You NEED to try these open-source AI projects RIGHT NOW

The video showcases four innovative open-source AI projects—Last 30 Days for trending content search, Open Notebook for document analysis and podcast creation, Agent Skills for streamlining engineering workflows, and Headroom for reducing token usage in large language models—highlighting their ease of installation and practical benefits. Sponsored by 11 Labs, the video provides developers and AI enthusiasts with valuable tools to enhance information discovery, document interaction, coding efficiency, and cost savings in AI applications.

The video introduces four valuable open-source AI projects on GitHub that viewers likely haven’t encountered before. The first project, “Last 30 Days,” is a novel search engine that aggregates trending content from platforms like Reddit, Hacker News, Poly Market, GitHub, X, YouTube, and TikTok based on human engagement such as upvotes and likes. Unlike traditional search engines that rely on algorithms and ads, this tool synthesizes the most popular and recent information into concise summaries, making it ideal for staying updated on current trends. Installation is straightforward, and it even allows users to generate shareable HTML summaries of their searches.

The second project is an open-source clone of Google’s Notebook LM called “Open Notebook.” This local tool enables users to upload documents like PDFs and ask questions about their content or generate podcasts summarizing the material. It supports both hosted models like OpenAI and fully local large language models, offering flexibility depending on user preferences. The video highlights the integration with 11 Labs, the sponsor, which provides advanced voice synthesis technology to create natural-sounding podcasts. Open Notebook also includes features like extracting key insights, generating summaries, and creating reflection questions, making it a powerful tool for document analysis.

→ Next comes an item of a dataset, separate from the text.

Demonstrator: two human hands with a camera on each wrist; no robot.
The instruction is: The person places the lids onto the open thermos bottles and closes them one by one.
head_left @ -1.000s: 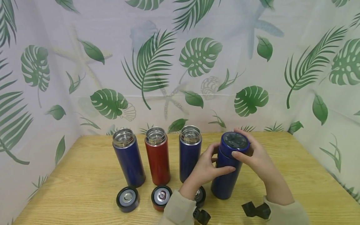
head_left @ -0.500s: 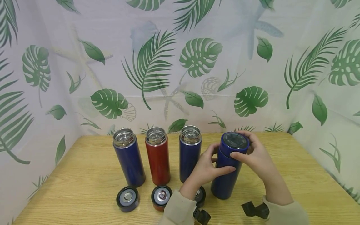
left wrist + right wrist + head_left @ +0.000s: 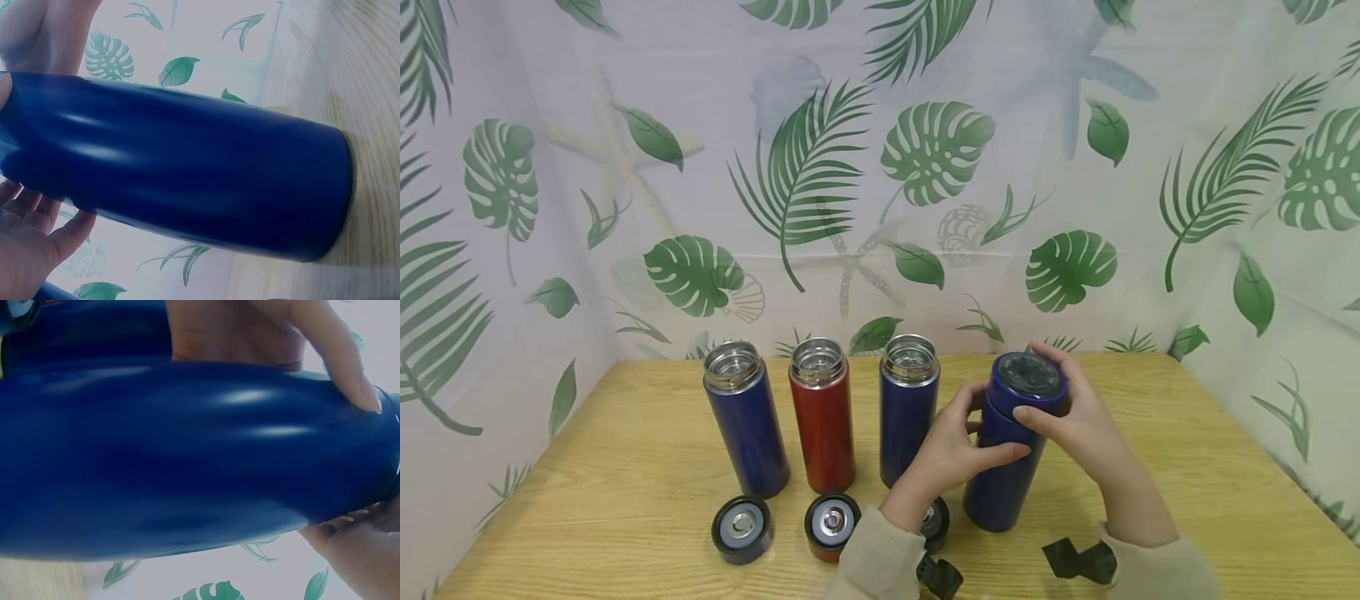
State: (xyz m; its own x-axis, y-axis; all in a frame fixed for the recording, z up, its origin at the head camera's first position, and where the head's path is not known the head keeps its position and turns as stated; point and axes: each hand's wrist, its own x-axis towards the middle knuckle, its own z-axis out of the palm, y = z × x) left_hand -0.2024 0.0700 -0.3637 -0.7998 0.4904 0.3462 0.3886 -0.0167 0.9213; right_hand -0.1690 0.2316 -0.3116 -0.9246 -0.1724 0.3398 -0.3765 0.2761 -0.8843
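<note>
A blue vacuum flask (image 3: 1002,479) stands on the table at the right, its dark-topped blue lid (image 3: 1032,374) seated on the neck with a thin seam below. My left hand (image 3: 951,446) grips the upper body from the left, thumb across the front. From the right, my right hand (image 3: 1078,417) holds the lid, thumb in front and fingers behind its rim. In the left wrist view the flask body (image 3: 200,169) runs down to its base on the table. The right wrist view shows the flask (image 3: 175,462) from close by, with both hands near its top end.
Left of the held flask stand three uncapped flasks: blue (image 3: 910,425), red (image 3: 823,433) and blue (image 3: 748,433). Before them lie upturned lids: a blue one (image 3: 741,530), a red one (image 3: 832,527) and one (image 3: 935,525) partly behind my left forearm. A leaf-print curtain (image 3: 880,208) surrounds the table (image 3: 625,467).
My right hand's fingers shift slightly around the lid, drawing back and then reaching round it again. The left hand keeps its grip and the flask stays in place.
</note>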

Next up is “Agent Skills,” a GitHub project designed to streamline the agentic engineering workflow. With over 56,000 stars, this skill set breaks down the engineering process into seven stages—spec, plan, build, test, review, code, simplify, and ship—each accessible via slash commands. It helps users by conducting detailed interviews to clarify project goals, generating specifications, and assisting with tasks like security, code simplification, and performance optimization. This tool is easy to install and focuses specifically on enhancing the engineering workflow, distinguishing it from broader platforms like GStack.

The final project discussed is “Headroom,” a context compression tool for large language models that significantly reduces token usage without sacrificing answer quality. By compressing inputs such as tool outputs, logs, and conversation history before they reach the LLM, Headroom can save users up to 90% on token consumption, which translates to substantial cost savings on API bills or quota usage. It integrates seamlessly with popular agentic coding platforms like Cloud Code, Cursor, and Codex. The video demonstrates its installation and usage, highlighting features like performance tracking and an intelligent learning mode that analyzes failed sessions to optimize future interactions.

Throughout the video, the host emphasizes the ease of installation and practical benefits of these projects, encouraging viewers to try them out. The sponsorship by 11 Labs is also highlighted, showcasing their 11 Agents platform for creating expressive, task-oriented voice and chat agents. Overall, the video serves as a comprehensive guide to cutting-edge open-source AI tools that enhance search, document interaction, engineering workflows, and cost efficiency in AI usage, providing valuable resources for developers and AI enthusiasts alike. Links and promo codes are promised in the description for easy access.